The Kingdom of Kerry, Ireland

Back in the first century AD when the O’Connor clan took over the tract of land between the Shannon Estuary and the Maine River, the area was known as Ciar Riagh – Ciar’s Kingdom. In today’s English, we know it as Kerry.

I grew up with Kerryman jokes. Emerging in the early 1960s and disappearing by the 1980s, Kerryman jokes were Ireland’s blason populaire, a genre of folklore that makes use of stereotypes. At that time, Kerry was enjoying inordinate success on the playing field, much to Dublin’s dismay. No opportunity was lost to make a joke at the Kerryman’s expense. Today, there’d be no getting away with it.  Then, I reckon the Kerryman knew what it was all about: jealousy.

The county is gobsmackingly gorgeous.

Rolling green hills with sheep grazing in the mid-ground, and yellow gorse bushes in the foreground. All set against a blue cloud sky

We had Healy Pass pretty much to ourselves. It runs across the Caha mountains from Co. Cork to Co. Kerry. We hit it from the Cork side, having stopped briefly in the colourful village of Glengariff, the gateway to Garnish Island. It’s a tourist mecca and they know it.

Row for terraced buildings in vibrant colours - the nearest is a cafe/pub called the Black Cat. It's in terracot with a lime green trim. There's also on in yellow, one in mint green, and a larger one in red

The village is on the route between Cork’s Bantry and Kerry’s Kenmare, through the tunnels. That first glimpse of Bantry Bay is poignant. And again, a song from my youth came to mind. I know we’ve stepped across the border into Co. Cork, now, but bear with me – we’ll get back to Kerry shortly.

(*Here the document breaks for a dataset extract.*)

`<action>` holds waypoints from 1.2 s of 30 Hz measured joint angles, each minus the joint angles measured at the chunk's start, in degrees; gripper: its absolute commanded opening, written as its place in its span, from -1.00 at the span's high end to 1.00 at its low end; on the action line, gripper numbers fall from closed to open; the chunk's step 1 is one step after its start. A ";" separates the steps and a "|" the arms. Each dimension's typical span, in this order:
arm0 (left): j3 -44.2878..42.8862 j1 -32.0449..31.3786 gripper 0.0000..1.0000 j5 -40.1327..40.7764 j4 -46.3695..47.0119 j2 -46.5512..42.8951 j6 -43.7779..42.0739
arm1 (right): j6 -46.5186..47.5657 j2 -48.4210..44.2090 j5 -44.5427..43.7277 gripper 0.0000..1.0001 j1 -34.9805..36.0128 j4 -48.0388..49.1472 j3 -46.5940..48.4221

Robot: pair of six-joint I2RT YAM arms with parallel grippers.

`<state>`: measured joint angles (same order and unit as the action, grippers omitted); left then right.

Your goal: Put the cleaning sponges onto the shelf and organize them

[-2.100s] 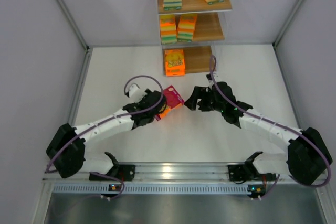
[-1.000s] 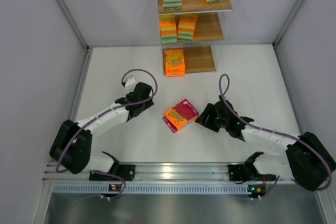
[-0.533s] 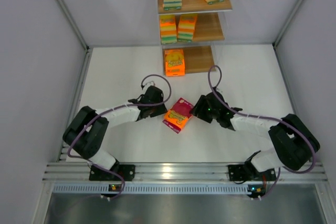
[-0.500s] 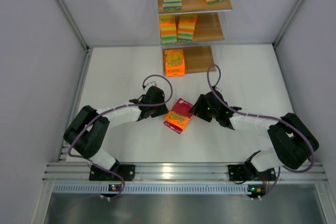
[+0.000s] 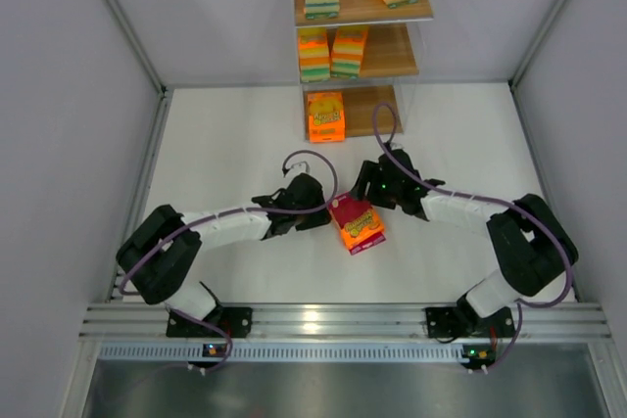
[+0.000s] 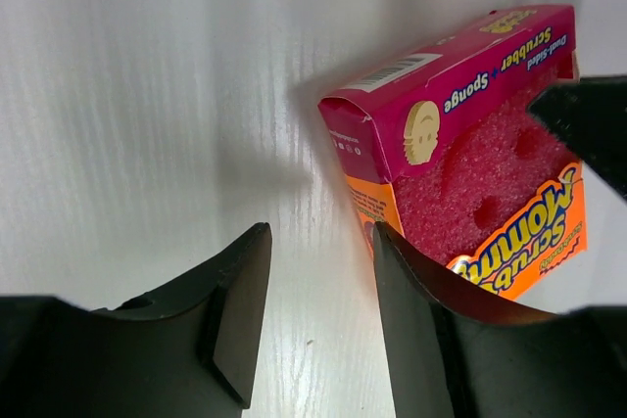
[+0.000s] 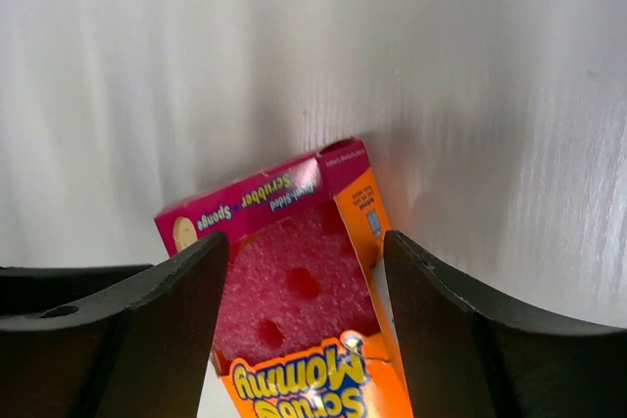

A view from one stone tunnel into another driving aong a narrow road with no meridian.

View to the right of a road looking down over an expanse of water - Bantry Bay

As we drove along the Bay, we spotted an island that looked like it had something going on. My geography was never great and while the songs of my youth were flooding back, names of rivers and islands were still untethered. So, I stopped and read the sign.

Of course!

How could I not have known it was Whiddy Island?

I remembered it for its oil. Those older than I might remember it for the US Navy Base. But now, with the old schoolhouse providing accommodation and the Bank bar providing sustenance, it seems the place is a regular day/overnight trip on the ferry for visitors to Bantry.

View over at Whiddy Island - 3 x 5 km island in Bantry bay

A sign reading WHIDDY ISLAND VIEW with text in Irish and English. What can be read of the English text reads: After America entered the First World War.. the US Naval Air Service built a base on Whiddy Island in the remote Bantry Bay to combat increasing German U-Boat activity in the Atlantic Forty five men moved into their barracks in April, 1918. Seaplane patrols began five months later with the crews of five flying boats monitoring suspicious activity and escorting shipping convoys. The Armistice was declared only weeks later. One young airman never returned after his plane crashed at sea. He features as the airman on the memorial to First World War Fighters in Laurence County, Missouri. BRINGING THE OIL ASHORE Oil tankers have ben a regular sight since 1969. Whiddy Island was chosen as the site for Ireland's major oil terminal because of its deep water anchorage

Back to Kerry.

The road through Healy Pass, all 12.7km (7.89 miles) of it, was built in 1847, the year of the hard frost. It’s a famine road, built to give work to people who would otherwise have starved. Known at first as the Kerry Pass, it was later renamed after the first governor-general of the Irish Free State, the controversial Timothy Michael Healy.

Spectacular view of a winding road cutting through a moutain pass

We took our time. You can’t but take your time, the narrow road has that many twists and turns. I can only imagine what it’s like at the height of the summer. Without stopping, it’d take the bones of half an hour to get through the nearly 13km. But of course, we stopped. We couldn’t not stop. The scenery is breathtaking and the sheep are placid. I swear some of them posed for photos.

Sheep grazing on the side of a mountain - two sitting one behind the other are looking straight at the camera. Another in the back is standing, looking to the left.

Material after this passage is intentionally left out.